**TASK INSTRUCTIONS**.
Any images in the material are to be dropped while every line is retyped exactly.

**SUPPLIED MATERIAL**.
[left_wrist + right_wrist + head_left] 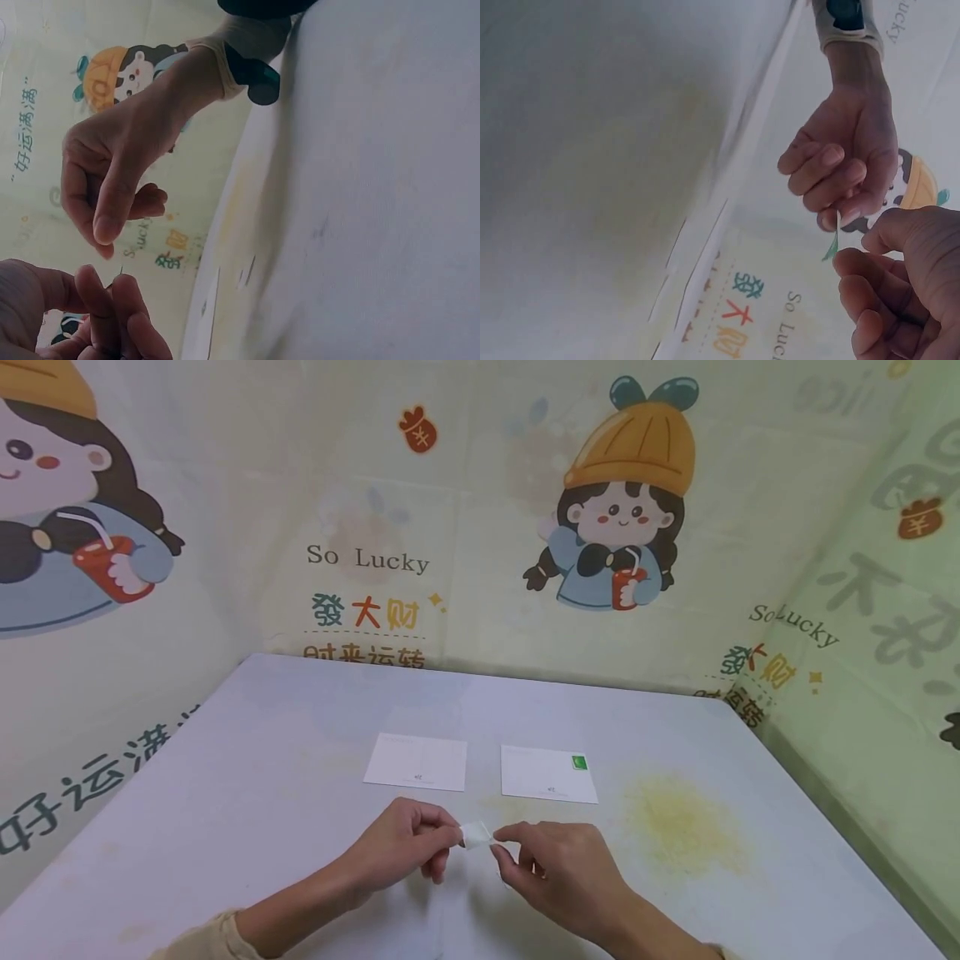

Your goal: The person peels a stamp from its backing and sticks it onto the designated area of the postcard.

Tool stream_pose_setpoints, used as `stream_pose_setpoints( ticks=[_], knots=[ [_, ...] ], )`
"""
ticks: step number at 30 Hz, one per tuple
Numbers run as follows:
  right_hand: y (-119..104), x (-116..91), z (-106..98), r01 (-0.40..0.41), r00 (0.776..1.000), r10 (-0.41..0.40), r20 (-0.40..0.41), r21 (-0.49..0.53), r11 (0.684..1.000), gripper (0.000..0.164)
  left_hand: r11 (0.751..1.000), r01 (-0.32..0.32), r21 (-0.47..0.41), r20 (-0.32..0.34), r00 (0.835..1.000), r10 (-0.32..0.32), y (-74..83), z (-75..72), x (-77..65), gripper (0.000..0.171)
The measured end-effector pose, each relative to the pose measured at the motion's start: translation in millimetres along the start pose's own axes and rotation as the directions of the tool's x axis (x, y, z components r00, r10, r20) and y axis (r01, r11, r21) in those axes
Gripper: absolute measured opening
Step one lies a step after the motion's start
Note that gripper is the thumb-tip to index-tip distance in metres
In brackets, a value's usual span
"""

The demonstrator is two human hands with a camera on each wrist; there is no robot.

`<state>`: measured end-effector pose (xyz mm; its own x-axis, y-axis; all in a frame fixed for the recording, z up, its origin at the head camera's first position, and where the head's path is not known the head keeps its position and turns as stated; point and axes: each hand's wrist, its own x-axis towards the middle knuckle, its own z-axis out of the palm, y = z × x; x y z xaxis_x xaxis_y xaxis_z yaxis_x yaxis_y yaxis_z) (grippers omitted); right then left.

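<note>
My left hand (408, 843) pinches a small white slip (476, 835) between thumb and fingers above the table. Seen edge-on in the right wrist view, the slip shows green on its curling lower part, like a small sticker. My right hand (558, 868) hovers at the slip's free edge, thumb and index finger slightly parted. In the right wrist view, a gap shows between those fingertips and the slip (836, 238). Beyond the hands lie two white cards side by side: a left card (416, 762) without a stamp, and a right card (547, 777) bearing a green stamp (579, 762).
The white table (300, 718) carries a yellowish stain (682, 822) on its right side. Printed cloth walls (480, 527) with cartoon figures and lettering stand around the table's back and sides.
</note>
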<state>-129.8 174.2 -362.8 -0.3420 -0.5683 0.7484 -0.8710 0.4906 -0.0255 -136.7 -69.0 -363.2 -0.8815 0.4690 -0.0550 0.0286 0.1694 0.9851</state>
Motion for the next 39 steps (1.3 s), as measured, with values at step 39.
stream_pose_setpoints(
  ticks=[39],
  knots=[
    [-13, 10, 8, 0.112, 0.993, -0.114, -0.037, -0.057, 0.992, 0.018, 1.0, -0.011, -0.022, -0.003, 1.0, 0.011, 4.1, 10.5, -9.4, 0.022]
  ],
)
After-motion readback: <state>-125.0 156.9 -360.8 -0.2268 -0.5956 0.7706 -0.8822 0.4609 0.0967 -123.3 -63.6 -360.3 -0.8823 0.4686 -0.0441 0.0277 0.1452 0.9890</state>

**TASK OUTPUT**.
[left_wrist + right_wrist + head_left] 

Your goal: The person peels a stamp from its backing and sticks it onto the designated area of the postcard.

Tool stream_pose_setpoints, used as `stream_pose_setpoints( ticks=[_], knots=[ [_, ...] ], )`
"""
ticks: step number at 30 Hz, one per tuple
Numbers run as follows:
  right_hand: y (-119..104), x (-116..91), z (-106..98), r01 (-0.40..0.41), r00 (0.776..1.000), r10 (-0.41..0.40), r20 (-0.40..0.41), r21 (-0.49..0.53), r11 (0.684..1.000), gripper (0.000..0.164)
  left_hand: r11 (0.751..1.000), r01 (-0.32..0.32), r21 (-0.47..0.41), r20 (-0.32..0.34), r00 (0.835..1.000), r10 (-0.32..0.32), y (-74..83), z (-75..72), x (-77..65), gripper (0.000..0.171)
The measured end-effector pose, each relative to the pose measured at the motion's start: translation in millimetres along the start pose's own axes and rotation as the directions of the tool's x axis (x, y, z components r00, r10, r20) and y axis (r01, r11, r21) in those axes
Gripper: absolute measured opening
Step one lies a step after the motion's start
Note that gripper is the thumb-tip to index-tip distance in metres
In brackets, a value's usual span
"""

The demonstrator is two human hands with a camera on each wrist; there is no robot.

`<state>`: measured end-effector pose (xyz mm; its own x-axis, y-axis; all in a frame fixed for the recording, z up, its origin at the head camera's first position, and where the head's path is not known the head keeps its position and turns as stated; point and axes: each hand's wrist, its own x-axis towards the middle knuckle, its own z-axis out of the palm, y = z × x; x y z xaxis_x xaxis_y xaxis_z yaxis_x yaxis_y yaxis_z) (grippers omitted); right then left.

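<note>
My left hand (408, 843) pinches a small white slip (476, 835) between thumb and fingers above the table. Seen edge-on in the right wrist view, the slip shows green on its curling lower part, like a small sticker. My right hand (558, 868) hovers at the slip's free edge, thumb and index finger slightly parted. In the right wrist view, a gap shows between those fingertips and the slip (836, 238). Beyond the hands lie two white cards side by side: a left card (416, 762) without a stamp, and a right card (547, 777) bearing a green stamp (579, 762).
The white table (300, 718) carries a yellowish stain (682, 822) on its right side. Printed cloth walls (480, 527) with cartoon figures and lettering stand around the table's back and sides.
</note>
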<state>-129.8 174.2 -362.8 -0.3420 -0.5683 0.7484 -0.8710 0.4906 -0.0255 -136.7 -69.0 -363.2 -0.8815 0.4690 -0.0550 0.0286 0.1694 0.9851</state>
Motion for the next 39 steps (1.3 s), as measured, with values at step 39.
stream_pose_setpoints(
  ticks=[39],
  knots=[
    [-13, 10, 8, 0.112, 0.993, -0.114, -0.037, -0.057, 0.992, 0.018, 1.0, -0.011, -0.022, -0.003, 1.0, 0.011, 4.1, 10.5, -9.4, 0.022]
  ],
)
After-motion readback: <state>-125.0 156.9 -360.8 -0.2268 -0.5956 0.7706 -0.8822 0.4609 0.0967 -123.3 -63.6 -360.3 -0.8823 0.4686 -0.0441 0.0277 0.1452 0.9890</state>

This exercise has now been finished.